LISTED RECORDS →

=== Section Start ===

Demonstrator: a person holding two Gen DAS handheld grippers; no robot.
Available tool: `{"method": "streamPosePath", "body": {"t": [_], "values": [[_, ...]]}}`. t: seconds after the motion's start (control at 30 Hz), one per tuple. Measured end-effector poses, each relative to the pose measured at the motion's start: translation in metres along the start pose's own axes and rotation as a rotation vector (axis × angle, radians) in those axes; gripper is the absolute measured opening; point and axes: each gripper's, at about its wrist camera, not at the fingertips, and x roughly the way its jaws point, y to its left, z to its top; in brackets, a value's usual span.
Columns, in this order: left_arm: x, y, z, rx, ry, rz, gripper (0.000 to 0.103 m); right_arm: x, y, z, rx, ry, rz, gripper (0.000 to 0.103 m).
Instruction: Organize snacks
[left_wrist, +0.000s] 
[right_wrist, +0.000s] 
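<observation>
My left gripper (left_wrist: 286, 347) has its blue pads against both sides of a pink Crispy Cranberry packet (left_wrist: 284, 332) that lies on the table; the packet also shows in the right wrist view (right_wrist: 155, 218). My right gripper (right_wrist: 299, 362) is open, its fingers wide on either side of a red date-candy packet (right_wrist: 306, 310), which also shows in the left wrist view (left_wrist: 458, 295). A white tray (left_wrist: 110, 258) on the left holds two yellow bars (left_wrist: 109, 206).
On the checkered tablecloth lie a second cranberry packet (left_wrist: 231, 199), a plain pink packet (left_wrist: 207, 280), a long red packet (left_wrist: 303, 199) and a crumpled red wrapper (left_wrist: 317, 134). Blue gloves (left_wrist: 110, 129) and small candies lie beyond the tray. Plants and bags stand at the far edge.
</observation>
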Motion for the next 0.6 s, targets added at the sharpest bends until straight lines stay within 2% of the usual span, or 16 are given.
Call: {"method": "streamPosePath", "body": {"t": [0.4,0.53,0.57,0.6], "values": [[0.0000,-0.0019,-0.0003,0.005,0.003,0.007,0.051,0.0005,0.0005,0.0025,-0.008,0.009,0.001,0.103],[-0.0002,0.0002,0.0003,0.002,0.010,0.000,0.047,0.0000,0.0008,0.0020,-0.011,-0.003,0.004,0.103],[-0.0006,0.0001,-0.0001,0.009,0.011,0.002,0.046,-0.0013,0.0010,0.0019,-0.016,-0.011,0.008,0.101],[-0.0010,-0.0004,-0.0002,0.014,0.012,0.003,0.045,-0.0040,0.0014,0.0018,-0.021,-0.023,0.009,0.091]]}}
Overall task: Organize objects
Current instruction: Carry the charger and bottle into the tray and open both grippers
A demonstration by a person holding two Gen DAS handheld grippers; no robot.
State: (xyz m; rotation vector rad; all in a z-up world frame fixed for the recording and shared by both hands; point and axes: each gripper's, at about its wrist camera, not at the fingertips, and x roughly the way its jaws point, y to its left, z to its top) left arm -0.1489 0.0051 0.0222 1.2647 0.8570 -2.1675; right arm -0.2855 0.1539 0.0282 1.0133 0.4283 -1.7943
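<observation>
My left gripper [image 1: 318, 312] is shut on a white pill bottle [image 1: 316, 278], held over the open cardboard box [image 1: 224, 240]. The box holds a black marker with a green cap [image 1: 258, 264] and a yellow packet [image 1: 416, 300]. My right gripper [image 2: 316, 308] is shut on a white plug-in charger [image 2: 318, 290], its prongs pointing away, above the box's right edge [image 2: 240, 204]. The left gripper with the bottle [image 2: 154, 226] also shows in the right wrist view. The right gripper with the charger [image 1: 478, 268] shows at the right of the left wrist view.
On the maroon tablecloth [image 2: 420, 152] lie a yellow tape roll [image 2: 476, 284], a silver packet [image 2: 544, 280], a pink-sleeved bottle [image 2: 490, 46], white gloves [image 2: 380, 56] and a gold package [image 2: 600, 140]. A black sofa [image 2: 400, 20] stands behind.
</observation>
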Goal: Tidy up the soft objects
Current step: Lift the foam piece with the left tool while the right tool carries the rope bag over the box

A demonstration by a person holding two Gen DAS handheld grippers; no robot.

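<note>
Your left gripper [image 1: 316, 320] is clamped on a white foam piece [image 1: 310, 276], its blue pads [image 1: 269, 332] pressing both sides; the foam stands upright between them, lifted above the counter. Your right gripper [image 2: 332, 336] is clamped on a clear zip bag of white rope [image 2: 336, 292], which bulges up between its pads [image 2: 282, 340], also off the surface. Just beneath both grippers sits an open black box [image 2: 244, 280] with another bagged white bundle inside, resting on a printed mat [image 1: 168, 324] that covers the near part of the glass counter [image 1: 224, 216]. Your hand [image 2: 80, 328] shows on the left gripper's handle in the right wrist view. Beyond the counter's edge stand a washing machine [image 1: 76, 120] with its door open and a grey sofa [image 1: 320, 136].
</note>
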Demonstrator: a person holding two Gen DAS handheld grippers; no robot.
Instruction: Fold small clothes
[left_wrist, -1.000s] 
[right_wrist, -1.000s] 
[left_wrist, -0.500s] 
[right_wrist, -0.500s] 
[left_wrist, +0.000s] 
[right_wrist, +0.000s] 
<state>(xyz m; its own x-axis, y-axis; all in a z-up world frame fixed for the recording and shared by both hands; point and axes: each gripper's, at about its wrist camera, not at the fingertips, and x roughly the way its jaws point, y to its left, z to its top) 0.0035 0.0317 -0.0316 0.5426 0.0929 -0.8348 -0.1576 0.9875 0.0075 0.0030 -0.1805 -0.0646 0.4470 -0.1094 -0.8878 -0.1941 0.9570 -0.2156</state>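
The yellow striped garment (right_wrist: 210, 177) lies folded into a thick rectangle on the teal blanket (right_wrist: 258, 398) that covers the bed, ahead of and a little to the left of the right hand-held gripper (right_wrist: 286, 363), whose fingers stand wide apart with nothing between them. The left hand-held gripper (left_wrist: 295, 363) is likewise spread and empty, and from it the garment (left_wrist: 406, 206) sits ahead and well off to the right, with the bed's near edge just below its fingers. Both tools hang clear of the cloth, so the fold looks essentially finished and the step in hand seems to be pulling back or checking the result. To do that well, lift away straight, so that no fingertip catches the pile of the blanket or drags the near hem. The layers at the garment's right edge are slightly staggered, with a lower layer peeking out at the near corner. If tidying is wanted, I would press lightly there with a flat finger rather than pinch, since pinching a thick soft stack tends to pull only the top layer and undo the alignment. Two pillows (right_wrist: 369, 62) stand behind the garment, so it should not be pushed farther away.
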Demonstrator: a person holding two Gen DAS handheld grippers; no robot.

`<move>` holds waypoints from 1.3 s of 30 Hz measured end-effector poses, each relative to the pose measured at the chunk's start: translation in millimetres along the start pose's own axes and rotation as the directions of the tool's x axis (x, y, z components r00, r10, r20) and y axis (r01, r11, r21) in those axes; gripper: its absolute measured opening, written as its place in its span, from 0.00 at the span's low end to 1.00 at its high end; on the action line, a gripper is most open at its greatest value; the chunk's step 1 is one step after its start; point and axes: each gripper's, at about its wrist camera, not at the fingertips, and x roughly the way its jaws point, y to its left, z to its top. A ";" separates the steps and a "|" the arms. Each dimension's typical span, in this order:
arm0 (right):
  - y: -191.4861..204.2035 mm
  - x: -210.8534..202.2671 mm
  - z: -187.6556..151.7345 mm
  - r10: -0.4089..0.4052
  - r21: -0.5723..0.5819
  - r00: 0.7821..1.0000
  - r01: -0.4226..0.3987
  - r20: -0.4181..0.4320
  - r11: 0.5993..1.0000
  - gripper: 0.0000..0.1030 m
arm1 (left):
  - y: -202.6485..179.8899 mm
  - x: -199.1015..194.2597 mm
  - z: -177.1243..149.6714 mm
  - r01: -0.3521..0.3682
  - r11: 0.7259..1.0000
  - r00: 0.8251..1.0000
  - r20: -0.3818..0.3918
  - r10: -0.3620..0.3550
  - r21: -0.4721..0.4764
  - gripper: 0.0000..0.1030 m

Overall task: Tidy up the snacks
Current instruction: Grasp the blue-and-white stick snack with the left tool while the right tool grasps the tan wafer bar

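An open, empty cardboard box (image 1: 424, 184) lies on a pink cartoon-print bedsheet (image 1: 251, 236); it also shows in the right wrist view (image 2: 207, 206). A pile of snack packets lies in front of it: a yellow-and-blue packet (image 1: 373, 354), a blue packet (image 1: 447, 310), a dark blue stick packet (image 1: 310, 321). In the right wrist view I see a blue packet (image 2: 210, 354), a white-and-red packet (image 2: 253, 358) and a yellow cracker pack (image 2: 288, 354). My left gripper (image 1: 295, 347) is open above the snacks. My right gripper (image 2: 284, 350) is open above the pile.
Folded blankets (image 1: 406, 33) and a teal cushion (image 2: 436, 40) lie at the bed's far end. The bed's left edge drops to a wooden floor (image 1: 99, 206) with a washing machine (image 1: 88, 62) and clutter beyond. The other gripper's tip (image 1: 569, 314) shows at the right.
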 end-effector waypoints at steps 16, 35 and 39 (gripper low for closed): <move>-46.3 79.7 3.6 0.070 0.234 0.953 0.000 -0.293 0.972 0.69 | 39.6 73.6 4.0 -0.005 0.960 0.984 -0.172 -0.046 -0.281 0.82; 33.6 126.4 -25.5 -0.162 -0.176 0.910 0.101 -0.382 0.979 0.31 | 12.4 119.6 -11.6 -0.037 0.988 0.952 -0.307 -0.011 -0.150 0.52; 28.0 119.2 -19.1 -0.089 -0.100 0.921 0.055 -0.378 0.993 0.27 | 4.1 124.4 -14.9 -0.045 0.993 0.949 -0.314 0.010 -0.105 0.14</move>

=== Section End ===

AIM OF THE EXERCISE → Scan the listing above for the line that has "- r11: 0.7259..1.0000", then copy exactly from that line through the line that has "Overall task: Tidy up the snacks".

RESPONSE AREA →
  - r11: 0.7259..1.0000
  - r00: 0.8251..1.0000
  - r20: -0.3818..0.3918
  - r10: -0.3620..0.3550
  - r21: -0.4721..0.4764
  - gripper: 0.0000..0.1030 m

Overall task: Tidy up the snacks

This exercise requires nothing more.